Miao Feng-ch'iang (Chairman of Hsuntung Computers)
The information industry is capital-intensive. Whether it be hardware or software, it takes a huge investment in technology. Add to that the costs involved with product differentiation and market changes, and the management costs they entail, and in the end labor costs amount to a small fraction. So the mainland loses its one area of comparative advantage.
Moreover, the information industry requires sophisticated technology. In the short run, despite foreign investment, the mainland will be able to manufacture only sundry accessories. Catching up with us in this area will take longer than in other industries.
However, on my last trip to Europe, there were people from the mainland studying computers everywhere, and we shouldn't ignore this point. Another threat is that they have copied our Chinese language computers, there's no way we can control them.

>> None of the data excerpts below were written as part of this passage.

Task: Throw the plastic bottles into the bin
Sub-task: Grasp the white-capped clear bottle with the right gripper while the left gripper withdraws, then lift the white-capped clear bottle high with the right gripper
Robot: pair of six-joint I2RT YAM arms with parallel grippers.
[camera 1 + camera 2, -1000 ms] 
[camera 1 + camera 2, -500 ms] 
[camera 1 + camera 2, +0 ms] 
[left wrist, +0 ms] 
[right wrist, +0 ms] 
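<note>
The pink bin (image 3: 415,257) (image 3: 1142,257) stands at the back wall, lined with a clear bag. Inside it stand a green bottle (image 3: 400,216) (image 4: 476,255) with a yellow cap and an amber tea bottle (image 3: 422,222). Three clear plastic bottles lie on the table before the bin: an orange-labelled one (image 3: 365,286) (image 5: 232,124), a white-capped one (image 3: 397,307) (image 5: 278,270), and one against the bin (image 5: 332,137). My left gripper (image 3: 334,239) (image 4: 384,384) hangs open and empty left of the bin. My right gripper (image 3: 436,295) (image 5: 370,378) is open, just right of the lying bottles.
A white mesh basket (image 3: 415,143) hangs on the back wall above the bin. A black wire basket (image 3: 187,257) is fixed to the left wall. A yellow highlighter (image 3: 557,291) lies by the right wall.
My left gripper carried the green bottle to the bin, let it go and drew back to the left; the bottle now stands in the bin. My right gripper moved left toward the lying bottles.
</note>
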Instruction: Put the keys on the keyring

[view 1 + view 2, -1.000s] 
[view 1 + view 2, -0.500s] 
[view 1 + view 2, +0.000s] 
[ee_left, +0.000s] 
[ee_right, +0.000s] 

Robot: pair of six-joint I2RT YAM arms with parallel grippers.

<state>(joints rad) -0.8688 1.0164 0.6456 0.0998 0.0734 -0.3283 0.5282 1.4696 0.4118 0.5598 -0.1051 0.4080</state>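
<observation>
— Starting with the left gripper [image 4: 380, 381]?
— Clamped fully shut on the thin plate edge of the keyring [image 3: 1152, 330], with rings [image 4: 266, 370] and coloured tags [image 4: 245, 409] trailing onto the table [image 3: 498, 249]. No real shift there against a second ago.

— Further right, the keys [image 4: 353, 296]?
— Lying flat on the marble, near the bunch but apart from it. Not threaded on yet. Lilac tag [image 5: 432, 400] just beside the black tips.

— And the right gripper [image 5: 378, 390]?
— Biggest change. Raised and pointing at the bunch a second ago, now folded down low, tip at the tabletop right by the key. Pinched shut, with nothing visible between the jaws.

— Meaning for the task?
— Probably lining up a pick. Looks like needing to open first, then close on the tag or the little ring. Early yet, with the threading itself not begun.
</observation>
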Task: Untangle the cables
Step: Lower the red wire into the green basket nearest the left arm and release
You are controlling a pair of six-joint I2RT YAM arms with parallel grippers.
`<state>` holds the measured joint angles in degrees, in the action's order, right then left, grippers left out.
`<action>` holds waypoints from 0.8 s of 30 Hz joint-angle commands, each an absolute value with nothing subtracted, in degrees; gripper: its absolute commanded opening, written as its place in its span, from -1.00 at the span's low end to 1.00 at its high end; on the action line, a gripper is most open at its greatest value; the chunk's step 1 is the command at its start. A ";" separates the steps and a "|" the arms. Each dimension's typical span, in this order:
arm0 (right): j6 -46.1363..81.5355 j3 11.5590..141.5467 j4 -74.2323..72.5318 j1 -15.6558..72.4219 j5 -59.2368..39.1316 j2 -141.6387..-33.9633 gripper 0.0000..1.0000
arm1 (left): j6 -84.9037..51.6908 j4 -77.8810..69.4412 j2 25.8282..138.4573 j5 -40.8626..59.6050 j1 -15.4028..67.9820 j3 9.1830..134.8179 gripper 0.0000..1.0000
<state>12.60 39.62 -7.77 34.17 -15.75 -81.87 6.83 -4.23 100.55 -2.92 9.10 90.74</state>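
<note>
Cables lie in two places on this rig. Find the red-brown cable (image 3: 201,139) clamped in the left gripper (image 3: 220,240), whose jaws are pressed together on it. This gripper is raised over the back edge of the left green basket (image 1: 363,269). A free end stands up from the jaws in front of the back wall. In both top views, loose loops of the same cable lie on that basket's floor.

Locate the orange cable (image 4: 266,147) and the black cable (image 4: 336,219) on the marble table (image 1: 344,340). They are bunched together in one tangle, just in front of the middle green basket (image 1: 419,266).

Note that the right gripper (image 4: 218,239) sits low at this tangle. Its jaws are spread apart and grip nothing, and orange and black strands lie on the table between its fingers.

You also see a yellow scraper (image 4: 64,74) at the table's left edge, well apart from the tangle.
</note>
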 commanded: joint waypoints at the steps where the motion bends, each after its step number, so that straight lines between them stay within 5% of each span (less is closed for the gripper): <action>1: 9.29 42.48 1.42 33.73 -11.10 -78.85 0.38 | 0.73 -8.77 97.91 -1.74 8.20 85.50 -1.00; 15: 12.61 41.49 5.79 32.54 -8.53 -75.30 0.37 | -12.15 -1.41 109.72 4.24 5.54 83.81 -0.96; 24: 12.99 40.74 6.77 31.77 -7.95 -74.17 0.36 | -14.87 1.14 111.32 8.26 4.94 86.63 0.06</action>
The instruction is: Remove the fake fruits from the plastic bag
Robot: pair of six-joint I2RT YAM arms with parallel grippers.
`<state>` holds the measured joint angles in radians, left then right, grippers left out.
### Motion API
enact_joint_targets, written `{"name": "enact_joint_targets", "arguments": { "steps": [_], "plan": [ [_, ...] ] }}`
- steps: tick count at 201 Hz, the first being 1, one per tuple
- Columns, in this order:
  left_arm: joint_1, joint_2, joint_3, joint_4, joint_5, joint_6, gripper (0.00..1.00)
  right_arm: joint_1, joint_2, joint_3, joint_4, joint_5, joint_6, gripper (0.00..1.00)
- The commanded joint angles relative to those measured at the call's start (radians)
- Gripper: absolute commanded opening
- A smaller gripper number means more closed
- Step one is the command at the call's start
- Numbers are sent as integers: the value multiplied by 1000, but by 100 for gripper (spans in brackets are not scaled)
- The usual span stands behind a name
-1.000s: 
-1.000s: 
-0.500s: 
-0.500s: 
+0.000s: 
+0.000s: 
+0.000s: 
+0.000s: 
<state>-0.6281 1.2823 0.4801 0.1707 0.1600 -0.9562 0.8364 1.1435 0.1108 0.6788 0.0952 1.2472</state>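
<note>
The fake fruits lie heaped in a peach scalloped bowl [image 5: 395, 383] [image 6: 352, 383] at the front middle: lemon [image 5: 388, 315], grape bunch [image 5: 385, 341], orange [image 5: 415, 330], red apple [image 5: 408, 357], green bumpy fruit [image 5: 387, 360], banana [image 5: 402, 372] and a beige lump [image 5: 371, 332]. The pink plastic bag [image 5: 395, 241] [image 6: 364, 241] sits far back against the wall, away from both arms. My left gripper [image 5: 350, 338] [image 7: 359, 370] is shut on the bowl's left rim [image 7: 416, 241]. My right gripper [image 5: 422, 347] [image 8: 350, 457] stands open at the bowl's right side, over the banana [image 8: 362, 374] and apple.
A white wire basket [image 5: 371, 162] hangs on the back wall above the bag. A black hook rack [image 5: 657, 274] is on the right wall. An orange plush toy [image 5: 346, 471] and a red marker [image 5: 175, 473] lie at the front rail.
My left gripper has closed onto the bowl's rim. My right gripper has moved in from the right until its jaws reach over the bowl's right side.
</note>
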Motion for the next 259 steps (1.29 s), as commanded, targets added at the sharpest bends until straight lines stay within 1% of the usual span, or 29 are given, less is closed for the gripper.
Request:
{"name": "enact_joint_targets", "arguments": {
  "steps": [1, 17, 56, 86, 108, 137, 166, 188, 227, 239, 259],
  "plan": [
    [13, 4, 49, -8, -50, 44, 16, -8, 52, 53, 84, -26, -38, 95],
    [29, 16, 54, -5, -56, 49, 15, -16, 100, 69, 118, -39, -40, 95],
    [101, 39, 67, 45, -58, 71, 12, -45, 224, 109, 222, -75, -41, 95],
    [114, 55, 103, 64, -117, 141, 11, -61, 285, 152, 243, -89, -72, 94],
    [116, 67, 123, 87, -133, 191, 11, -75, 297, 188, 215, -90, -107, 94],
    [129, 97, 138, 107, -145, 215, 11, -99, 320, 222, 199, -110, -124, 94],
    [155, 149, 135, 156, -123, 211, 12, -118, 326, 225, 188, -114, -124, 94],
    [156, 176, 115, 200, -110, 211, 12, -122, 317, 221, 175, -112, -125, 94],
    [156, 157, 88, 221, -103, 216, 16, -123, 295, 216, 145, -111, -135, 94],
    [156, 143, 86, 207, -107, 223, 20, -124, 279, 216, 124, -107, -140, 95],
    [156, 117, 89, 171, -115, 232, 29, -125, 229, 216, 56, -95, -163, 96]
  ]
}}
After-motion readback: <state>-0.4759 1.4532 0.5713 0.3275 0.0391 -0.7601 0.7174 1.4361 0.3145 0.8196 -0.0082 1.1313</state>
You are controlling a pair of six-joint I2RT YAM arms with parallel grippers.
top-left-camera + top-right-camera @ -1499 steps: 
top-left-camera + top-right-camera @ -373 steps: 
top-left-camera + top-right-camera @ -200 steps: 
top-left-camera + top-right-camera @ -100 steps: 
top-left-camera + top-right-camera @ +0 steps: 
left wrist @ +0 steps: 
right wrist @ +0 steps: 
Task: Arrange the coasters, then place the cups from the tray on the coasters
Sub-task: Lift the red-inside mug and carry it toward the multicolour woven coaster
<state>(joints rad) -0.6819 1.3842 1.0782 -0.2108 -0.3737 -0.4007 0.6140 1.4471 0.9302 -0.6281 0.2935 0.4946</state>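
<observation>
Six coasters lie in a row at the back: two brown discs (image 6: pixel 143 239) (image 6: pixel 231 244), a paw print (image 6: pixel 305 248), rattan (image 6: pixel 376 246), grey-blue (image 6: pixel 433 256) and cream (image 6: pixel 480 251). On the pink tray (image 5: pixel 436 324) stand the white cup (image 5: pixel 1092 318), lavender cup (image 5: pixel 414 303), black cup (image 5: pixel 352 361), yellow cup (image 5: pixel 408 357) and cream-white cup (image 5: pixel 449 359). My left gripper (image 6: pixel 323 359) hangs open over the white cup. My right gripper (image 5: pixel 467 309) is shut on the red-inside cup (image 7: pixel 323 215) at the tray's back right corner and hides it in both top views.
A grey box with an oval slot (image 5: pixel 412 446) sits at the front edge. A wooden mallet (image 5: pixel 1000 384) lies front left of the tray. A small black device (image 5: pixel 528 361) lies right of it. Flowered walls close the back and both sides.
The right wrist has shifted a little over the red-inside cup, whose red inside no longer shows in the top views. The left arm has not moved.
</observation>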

Upgrading the economy means further development in many fields where the Republic of China comes up short, such as in chemistry and optics. Maybe the government could take advantage of this period of low inflation and invest some of our foreign currency earnings in these areas.
Finally, we should make every effort to open our economy. In the past thirty years we've pulled ahead of the mainland, and one important reason has been that our economy was far more open than theirs. Now they've opened up their economy a bit, and it's time for us to open ours still wider.